Peter Donahue’s Clara and Merritt (Wordcraft, 285 pages, $14) captures that brawnier city from the 1930s and 1940s when the Teamsters and more radical International Longshoremen Association battled for labor supremacy. The novel unspools the hot war between the two powerhouse unions via a more tender and conventional device—a boy-meets-girl story.

But in this creative-writing and journalism professor’s hands, the story does not slip into clichés. Like the best historical fiction, Donahue’s well-paced novel instead provides a strong sense of place and well-drawn characters to convey its time. Each character tries in his or her own way to make sense of an increasingly confusing world by putting faith in a higher force—the power of art, faith and, of course, the unions that at one time seemed omniscient and omnipotent enough to give working men a sense of solidarity.

Clara grew up in Seattle, the daughter of a longshoreman and a mother who turns to Christian Science. World War II and a Navy assignment brings Merritt from his Vermont home to Seattle and its “unrelenting drear.” Both start out as lonely innocents who accumulate adult problems before reuniting after the war.
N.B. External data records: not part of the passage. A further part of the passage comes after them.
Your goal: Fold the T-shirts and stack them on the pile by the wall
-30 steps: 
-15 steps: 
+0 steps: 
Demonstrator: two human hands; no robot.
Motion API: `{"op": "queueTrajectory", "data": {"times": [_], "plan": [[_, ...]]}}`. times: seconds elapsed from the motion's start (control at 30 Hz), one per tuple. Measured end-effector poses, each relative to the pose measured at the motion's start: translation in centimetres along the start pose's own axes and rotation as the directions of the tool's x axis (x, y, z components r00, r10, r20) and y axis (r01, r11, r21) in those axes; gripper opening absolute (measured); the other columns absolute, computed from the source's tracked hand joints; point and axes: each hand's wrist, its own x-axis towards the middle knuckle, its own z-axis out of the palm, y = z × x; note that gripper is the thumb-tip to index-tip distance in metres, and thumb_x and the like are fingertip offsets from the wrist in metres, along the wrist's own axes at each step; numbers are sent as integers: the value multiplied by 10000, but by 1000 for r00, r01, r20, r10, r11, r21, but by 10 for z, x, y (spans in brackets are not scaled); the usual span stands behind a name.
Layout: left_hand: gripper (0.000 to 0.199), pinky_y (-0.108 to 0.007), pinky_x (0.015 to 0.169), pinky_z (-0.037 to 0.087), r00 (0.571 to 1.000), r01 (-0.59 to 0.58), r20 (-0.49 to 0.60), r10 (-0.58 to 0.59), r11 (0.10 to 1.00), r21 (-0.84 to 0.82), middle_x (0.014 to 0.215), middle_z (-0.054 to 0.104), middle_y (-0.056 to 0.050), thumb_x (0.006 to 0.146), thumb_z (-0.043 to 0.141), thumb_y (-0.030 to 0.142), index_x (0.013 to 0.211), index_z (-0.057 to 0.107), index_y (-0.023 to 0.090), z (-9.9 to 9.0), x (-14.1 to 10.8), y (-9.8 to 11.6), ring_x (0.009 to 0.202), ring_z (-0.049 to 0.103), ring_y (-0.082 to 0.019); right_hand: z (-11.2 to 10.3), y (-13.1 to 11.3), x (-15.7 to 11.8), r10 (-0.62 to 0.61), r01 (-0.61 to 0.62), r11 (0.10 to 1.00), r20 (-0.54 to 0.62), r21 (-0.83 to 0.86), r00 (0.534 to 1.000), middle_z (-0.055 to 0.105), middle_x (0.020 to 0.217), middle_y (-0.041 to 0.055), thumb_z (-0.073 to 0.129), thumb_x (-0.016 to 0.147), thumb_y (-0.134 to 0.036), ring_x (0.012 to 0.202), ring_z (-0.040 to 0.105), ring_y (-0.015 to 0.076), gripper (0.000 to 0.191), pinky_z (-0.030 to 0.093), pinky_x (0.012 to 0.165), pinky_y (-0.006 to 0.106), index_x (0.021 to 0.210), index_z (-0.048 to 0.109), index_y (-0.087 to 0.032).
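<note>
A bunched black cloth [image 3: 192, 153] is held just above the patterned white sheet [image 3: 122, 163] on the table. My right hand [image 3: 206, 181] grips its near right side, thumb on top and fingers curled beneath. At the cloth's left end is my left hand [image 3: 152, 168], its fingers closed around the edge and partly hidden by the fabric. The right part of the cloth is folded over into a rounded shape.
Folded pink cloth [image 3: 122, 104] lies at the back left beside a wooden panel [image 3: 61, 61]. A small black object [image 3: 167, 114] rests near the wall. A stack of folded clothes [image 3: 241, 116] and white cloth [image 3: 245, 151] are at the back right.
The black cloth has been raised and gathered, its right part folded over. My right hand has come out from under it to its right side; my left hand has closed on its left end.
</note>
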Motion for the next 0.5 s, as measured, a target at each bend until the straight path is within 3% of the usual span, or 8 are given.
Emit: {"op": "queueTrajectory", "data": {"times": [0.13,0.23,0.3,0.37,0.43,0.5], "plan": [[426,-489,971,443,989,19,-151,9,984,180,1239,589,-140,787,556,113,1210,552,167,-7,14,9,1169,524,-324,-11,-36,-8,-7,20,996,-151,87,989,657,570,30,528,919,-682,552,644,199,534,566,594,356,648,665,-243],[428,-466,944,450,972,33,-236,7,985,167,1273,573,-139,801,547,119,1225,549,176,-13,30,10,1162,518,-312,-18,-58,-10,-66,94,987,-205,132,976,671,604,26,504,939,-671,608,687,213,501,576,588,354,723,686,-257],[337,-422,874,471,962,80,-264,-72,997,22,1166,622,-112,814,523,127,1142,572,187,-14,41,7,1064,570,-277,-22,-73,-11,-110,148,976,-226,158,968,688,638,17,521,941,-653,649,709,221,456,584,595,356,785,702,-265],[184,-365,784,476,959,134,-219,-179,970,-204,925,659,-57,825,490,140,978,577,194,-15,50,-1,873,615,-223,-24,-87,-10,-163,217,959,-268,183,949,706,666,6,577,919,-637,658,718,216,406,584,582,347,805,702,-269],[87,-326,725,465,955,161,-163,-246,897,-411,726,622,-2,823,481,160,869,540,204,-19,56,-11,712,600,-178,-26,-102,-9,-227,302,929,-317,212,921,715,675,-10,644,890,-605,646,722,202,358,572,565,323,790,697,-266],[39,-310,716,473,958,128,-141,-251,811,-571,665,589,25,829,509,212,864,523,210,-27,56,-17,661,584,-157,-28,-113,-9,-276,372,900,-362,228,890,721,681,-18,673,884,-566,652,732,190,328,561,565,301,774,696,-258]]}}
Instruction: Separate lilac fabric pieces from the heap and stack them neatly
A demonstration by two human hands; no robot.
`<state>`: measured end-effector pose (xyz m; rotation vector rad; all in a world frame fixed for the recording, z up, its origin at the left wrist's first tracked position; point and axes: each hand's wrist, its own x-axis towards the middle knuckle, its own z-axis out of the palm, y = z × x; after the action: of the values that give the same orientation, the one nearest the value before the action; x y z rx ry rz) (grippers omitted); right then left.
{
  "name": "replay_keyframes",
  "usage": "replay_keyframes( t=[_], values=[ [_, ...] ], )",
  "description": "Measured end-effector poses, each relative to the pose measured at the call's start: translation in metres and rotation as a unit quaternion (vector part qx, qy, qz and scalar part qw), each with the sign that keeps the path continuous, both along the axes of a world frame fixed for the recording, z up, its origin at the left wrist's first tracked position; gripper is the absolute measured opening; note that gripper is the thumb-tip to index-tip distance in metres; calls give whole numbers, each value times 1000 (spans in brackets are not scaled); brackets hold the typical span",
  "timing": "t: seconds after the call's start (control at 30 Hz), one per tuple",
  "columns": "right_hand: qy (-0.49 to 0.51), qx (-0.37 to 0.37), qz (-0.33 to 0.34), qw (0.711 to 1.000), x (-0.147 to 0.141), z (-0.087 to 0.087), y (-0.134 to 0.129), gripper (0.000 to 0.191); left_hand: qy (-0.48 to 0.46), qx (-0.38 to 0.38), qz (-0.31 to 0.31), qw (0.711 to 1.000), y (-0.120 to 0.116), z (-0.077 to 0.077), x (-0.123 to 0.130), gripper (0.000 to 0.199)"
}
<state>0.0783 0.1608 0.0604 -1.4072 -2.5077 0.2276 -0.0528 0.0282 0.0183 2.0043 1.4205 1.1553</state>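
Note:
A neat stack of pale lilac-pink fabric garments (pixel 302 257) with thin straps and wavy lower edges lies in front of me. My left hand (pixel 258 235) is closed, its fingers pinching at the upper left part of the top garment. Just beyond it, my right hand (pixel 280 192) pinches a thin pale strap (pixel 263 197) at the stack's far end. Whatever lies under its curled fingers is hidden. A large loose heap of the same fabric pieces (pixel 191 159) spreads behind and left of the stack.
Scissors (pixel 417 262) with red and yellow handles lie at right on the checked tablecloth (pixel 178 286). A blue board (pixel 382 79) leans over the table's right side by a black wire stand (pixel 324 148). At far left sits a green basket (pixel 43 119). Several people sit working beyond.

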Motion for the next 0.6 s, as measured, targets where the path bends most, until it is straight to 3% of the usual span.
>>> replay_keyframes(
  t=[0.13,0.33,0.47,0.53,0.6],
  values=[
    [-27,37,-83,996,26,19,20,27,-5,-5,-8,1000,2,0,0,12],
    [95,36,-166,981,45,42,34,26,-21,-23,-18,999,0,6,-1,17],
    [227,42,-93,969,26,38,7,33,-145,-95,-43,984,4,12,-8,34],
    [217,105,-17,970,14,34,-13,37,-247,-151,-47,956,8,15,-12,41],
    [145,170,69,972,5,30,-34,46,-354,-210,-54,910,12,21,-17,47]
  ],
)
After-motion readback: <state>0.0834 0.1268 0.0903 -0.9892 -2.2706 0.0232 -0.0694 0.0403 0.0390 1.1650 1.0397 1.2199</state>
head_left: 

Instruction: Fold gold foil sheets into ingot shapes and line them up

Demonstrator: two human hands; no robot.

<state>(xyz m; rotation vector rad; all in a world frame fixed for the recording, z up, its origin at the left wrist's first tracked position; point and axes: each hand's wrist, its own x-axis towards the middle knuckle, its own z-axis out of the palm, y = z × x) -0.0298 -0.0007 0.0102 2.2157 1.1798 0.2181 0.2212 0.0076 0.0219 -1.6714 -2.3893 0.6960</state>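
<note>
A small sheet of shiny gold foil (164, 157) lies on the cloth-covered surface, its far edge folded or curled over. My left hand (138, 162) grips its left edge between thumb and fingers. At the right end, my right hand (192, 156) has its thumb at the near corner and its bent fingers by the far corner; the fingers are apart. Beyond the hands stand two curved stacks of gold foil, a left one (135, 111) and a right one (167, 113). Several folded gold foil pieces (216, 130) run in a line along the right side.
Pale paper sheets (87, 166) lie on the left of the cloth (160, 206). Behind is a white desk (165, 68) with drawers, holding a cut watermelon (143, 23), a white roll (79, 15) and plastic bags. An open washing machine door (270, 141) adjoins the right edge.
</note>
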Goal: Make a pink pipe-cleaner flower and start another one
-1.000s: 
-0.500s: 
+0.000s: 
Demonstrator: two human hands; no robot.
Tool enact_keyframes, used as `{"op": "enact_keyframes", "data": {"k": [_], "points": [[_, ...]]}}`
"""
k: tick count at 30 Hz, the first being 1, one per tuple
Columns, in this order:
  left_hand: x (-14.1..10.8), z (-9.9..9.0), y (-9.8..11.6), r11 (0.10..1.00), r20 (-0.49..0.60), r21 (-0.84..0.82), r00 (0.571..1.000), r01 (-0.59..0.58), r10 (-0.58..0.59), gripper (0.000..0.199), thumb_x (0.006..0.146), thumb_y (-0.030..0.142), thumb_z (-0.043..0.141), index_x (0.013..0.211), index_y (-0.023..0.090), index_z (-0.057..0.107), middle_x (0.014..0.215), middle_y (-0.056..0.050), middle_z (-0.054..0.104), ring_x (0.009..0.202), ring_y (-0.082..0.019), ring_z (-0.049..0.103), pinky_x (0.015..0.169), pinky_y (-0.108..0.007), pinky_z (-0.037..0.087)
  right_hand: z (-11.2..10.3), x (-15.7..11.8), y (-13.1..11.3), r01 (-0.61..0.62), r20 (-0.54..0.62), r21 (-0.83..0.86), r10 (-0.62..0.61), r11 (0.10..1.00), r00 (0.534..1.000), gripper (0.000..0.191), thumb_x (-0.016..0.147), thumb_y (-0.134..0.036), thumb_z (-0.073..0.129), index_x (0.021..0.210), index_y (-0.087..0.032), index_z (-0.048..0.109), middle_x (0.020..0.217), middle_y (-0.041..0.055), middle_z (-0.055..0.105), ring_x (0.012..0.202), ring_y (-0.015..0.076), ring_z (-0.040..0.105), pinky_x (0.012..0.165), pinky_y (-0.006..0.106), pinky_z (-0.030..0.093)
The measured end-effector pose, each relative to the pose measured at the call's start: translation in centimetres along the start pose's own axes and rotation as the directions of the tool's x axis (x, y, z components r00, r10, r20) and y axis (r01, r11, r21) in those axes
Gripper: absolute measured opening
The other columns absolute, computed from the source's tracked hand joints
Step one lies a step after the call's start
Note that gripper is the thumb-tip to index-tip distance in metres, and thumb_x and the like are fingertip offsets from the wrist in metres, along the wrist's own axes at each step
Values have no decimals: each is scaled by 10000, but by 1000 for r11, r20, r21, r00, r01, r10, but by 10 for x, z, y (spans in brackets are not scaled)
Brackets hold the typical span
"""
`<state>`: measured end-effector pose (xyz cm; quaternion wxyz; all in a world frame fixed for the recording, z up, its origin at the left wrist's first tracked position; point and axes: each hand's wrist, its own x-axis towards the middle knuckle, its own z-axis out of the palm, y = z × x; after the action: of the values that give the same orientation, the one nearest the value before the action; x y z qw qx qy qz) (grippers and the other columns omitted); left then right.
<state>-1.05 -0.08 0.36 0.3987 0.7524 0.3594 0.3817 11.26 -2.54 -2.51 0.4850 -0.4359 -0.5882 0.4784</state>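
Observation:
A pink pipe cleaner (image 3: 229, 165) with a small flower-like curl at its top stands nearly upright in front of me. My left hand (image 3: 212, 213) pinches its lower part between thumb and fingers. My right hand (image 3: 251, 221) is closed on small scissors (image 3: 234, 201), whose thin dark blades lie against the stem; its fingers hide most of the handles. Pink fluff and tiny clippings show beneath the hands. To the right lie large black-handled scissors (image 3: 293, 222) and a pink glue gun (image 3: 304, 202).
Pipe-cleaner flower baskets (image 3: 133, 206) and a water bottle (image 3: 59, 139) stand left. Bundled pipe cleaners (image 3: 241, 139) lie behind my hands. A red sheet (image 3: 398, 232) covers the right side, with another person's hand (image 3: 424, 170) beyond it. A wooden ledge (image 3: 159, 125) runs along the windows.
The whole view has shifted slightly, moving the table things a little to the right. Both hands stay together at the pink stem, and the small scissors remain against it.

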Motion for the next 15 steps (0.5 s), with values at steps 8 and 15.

For Clara, it’s an abusive boyfriend she picks up while pursuing her interest in art; for Merritt, it’s a secret that exposes him to blackmail and prompts him to put in for a transfer to sea.

The union strife surfaces in the second half of the novel when Merritt returns to Seattle after the war and lands a job with the Teamsters—creating tension with Clara’s father and brother, who’s followed their dad into the ILA.

Clara and Merritt suffers from taking on a bit too much—a thread about Seattle’s midcentury art world feels like overkill—and an ending that’s a little too neat. (There’s also one historical flub sure to be noted by racists everywhere—a reference to 1948 Dixiecrat presidential candidate Strom Thurmond as Strom “Thurman”).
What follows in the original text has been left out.